▶ TASK DIRECTIONS: Given the records below, would you repeat exactly the lines that begin at the one containing "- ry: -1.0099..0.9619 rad" and end at the one containing "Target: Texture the", inclusive?

▶ DATASET CONTENT:
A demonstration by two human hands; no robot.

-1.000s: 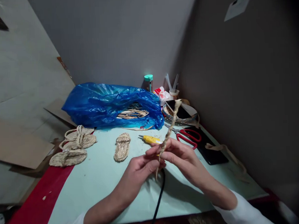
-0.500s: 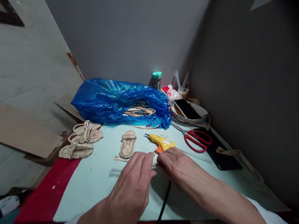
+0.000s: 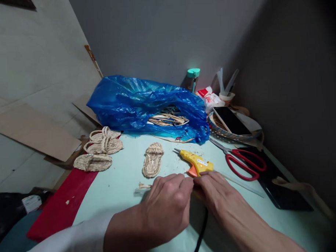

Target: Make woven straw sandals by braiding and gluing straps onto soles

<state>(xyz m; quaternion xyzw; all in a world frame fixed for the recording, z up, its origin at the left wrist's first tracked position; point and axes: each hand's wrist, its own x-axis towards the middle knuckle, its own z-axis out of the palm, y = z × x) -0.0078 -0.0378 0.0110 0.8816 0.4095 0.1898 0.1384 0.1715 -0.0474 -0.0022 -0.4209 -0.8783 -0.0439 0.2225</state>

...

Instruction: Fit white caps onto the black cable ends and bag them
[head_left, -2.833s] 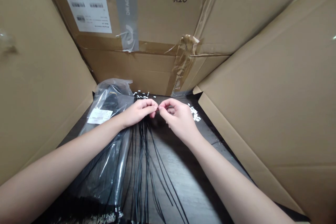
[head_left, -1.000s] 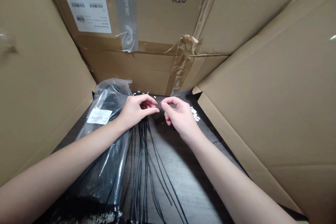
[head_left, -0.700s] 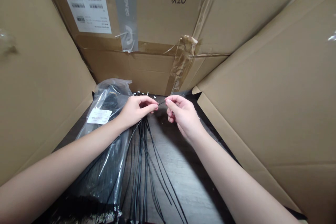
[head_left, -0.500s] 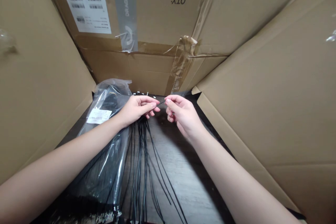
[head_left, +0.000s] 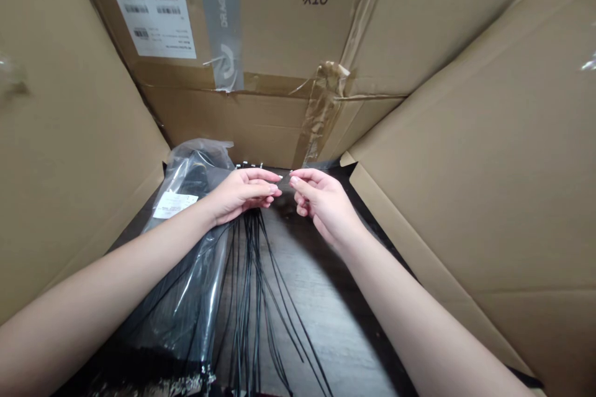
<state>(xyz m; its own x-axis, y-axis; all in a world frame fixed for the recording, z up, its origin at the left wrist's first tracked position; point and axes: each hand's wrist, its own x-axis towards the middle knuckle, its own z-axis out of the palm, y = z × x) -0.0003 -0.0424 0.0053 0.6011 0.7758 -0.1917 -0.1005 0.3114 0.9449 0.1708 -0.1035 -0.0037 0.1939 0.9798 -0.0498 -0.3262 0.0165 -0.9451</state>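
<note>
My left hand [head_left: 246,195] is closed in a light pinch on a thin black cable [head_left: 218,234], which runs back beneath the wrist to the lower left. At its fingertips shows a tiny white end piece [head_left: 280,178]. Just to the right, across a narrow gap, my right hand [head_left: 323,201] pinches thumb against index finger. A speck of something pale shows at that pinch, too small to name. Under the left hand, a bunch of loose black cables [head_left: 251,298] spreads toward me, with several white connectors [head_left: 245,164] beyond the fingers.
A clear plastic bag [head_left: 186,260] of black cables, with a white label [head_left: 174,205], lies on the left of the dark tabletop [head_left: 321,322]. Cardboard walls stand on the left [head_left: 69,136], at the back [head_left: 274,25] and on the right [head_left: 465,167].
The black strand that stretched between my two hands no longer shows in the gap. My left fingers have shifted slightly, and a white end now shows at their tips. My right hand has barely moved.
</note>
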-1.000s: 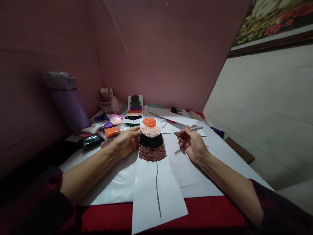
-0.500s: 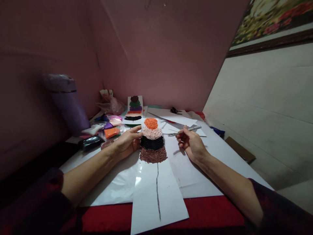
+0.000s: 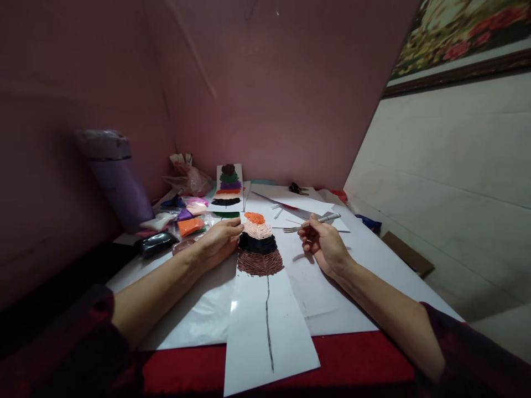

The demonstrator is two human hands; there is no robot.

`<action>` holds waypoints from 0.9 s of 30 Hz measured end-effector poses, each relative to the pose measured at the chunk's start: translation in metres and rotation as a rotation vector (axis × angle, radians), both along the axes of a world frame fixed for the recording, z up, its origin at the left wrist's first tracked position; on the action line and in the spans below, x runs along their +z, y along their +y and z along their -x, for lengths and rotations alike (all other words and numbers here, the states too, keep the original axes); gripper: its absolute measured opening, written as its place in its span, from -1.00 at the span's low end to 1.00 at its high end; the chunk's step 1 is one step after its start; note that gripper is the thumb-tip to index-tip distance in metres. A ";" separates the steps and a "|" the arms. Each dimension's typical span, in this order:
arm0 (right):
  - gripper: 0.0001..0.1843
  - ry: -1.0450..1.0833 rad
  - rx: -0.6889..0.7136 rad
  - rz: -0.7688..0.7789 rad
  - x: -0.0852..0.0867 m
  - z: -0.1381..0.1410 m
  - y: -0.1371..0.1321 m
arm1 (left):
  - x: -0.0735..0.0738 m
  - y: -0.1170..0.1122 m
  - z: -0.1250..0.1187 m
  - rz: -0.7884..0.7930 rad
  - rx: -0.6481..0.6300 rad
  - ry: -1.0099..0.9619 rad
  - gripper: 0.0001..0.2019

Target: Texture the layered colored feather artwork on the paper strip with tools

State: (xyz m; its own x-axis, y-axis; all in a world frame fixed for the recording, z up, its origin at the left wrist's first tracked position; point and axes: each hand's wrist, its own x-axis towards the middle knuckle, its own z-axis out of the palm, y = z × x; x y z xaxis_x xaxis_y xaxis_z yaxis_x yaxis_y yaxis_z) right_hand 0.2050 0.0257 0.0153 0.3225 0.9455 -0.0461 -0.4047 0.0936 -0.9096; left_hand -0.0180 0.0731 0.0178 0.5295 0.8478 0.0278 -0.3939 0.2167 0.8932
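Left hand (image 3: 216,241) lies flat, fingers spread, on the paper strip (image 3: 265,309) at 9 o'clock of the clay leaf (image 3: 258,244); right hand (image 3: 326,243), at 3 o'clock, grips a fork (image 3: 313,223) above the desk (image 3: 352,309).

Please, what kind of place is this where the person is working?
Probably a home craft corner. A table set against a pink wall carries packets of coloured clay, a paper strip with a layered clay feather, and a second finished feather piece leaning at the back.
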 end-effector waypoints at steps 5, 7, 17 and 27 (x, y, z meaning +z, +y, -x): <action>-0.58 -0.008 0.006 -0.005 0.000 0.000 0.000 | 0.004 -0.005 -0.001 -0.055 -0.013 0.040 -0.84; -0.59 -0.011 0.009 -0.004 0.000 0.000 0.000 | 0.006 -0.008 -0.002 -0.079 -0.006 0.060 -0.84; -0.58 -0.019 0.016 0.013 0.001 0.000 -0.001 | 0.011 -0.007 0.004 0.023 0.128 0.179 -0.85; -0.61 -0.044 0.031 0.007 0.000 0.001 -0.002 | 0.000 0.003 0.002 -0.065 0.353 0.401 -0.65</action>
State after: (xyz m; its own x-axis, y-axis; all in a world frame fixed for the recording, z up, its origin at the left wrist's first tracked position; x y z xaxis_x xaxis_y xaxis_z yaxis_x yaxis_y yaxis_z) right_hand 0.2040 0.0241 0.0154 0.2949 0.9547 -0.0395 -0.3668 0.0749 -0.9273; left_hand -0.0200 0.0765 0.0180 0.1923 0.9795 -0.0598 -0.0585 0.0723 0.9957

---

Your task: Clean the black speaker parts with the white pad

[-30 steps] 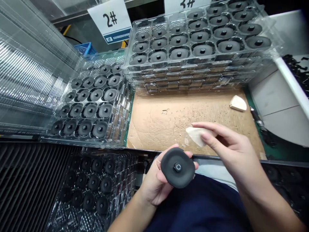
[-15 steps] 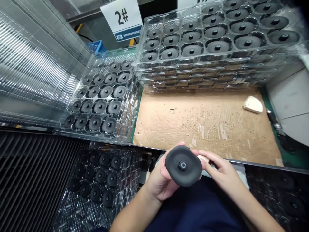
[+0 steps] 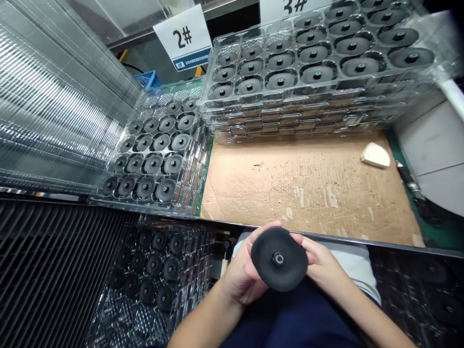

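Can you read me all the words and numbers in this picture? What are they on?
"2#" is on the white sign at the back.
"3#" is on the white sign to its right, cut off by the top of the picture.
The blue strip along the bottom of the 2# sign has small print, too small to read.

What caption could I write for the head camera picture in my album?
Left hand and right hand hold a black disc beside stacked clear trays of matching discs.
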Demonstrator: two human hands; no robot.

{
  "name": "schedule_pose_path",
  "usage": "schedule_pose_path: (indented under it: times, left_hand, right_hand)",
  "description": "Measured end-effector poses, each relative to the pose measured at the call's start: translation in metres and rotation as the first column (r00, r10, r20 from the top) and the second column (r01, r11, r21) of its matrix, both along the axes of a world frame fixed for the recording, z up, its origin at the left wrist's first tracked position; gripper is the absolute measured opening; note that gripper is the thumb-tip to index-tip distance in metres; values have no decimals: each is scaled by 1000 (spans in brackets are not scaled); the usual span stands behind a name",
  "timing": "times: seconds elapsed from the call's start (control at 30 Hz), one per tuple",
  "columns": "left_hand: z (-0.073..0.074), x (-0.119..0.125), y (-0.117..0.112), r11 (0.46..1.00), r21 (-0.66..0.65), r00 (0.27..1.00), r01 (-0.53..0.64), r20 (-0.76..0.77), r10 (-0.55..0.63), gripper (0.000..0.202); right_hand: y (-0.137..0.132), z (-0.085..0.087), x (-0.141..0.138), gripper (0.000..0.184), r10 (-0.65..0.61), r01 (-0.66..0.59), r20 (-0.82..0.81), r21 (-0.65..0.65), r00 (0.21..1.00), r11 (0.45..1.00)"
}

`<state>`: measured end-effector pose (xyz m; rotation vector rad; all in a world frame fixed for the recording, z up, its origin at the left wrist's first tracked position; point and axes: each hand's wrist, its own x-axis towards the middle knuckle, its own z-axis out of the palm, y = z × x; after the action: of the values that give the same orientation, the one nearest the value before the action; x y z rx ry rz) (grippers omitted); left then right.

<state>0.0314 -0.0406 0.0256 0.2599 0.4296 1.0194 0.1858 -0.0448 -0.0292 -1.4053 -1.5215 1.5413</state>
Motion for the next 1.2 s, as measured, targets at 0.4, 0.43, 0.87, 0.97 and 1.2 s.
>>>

▶ THE COMPLETED TASK:
  - ry: -1.0099..0.9619 rad
  - gripper: 0.0001..0.2019

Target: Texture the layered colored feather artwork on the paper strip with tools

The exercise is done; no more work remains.